After Victor Robles launched a home run to left field against the Tampa Bay Rays on Tuesday night, he went to the dugout yelling, “I got the key, I got the key!”
Robles was then handed a key on a shoestring, which acts as a lanyard, and put it on. For Nationals manager Dave Martinez, the key symbolizes the way to unlock the batter’s box.
When a player “opens the batter’s box” with a home run, he’s awarded the team’s home run symbol. It stays with that player until another player “goes yard” and then it’s passed on to him.
“It’s giving them something else to think about going up there,” Martinez said last week. “I wanted them not to think so much. Just see the ball, hit it. Just go up there and open up the batter’s box and hit it.”
Robles’ first home run of the season allowed him to unlock the necklace, and he donned it in the dugout afterwards.

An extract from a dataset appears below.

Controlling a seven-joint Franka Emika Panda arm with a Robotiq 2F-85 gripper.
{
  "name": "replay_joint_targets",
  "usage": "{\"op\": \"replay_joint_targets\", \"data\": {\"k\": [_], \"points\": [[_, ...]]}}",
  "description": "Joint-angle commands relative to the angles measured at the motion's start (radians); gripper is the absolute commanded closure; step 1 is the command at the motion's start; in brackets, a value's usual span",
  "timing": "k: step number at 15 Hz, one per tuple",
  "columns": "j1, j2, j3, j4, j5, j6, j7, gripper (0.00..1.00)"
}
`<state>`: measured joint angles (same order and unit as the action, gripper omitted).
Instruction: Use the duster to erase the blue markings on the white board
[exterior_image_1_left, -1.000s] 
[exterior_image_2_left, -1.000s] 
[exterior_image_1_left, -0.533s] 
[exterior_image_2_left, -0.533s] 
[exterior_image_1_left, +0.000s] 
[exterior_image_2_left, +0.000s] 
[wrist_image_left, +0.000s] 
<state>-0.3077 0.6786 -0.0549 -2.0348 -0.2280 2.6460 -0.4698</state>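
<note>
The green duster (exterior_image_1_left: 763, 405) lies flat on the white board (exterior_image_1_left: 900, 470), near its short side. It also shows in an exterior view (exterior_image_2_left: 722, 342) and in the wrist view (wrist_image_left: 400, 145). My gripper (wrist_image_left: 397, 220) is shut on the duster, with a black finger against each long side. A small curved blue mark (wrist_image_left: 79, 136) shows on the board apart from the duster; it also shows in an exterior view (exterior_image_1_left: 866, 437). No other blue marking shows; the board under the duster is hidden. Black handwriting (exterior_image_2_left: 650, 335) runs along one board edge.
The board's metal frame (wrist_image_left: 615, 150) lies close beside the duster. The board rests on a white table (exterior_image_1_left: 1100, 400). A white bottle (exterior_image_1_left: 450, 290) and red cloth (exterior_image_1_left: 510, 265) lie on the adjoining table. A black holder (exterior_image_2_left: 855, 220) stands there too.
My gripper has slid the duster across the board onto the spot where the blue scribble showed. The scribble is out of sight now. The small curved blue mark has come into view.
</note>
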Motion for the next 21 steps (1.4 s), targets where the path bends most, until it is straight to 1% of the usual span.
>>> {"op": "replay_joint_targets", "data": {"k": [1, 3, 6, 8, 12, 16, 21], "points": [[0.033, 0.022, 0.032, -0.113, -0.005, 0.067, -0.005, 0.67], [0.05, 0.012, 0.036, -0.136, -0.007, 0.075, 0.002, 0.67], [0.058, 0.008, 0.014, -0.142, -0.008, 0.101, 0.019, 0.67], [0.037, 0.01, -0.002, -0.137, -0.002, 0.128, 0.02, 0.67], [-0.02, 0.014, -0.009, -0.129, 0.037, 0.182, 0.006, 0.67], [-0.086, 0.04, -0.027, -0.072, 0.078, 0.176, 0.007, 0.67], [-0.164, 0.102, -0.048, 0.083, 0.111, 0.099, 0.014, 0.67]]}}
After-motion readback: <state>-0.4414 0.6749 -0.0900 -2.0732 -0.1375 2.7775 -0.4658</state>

“I was finally able to get it,” Robles said last week through a team interpreter. “I waited a long time to get it put on me and I was able to do it tonight.”
The tradition began when the Nationals faced the San Francisco Giants in a doubleheader at home on June 12, and Martinez asked bench coach Tim Bogar for a key.
At first, Bogar was confused, but he went and found a key in the clubhouse. Martinez put it on a shoestring and called the team over in the dugout.
He showed the team the key, and it was met with puzzled faces. Once he explained it, the tradition hasn’t changed.
“It’s taken off, so now every time somebody hits a home run they pass the key around and they’ve had a lot of fun with it,” Martinez said.
The tradition was born from a prank Martinez and others would play on new bat boys in the dugout. Martinez said they’d ask the bat boy to go ask for the key to the batter’s box, sending the fresh face scrambling in a panic to find it. He added the bat boy eventually would figure out the key was non-existent and would laugh.
Now, the Nationals have a key to unlock the batter’s box. Since the key was introduced, the team found a way to create offense, winning 16 of the final 20 games in June. During that span, the team logged 31 home runs with a combined .280 batting average.
Kyle Schwarber, who’s hit 15 home runs since the key was introduced, said he looks forward to sharing it every time he gets the key.
“I’m happy to pass that thing off whenever I can,” Schwarber said last week after his seventh leadoff home run this season. “Obviously, I love to have it, but I’m looking forward to passing that thing off to the next person.”
For Martinez, the more the key is passed around among the players in the dugout, the better.
“As long as they keep passing that key along,” Martinez said, “I’m happy.”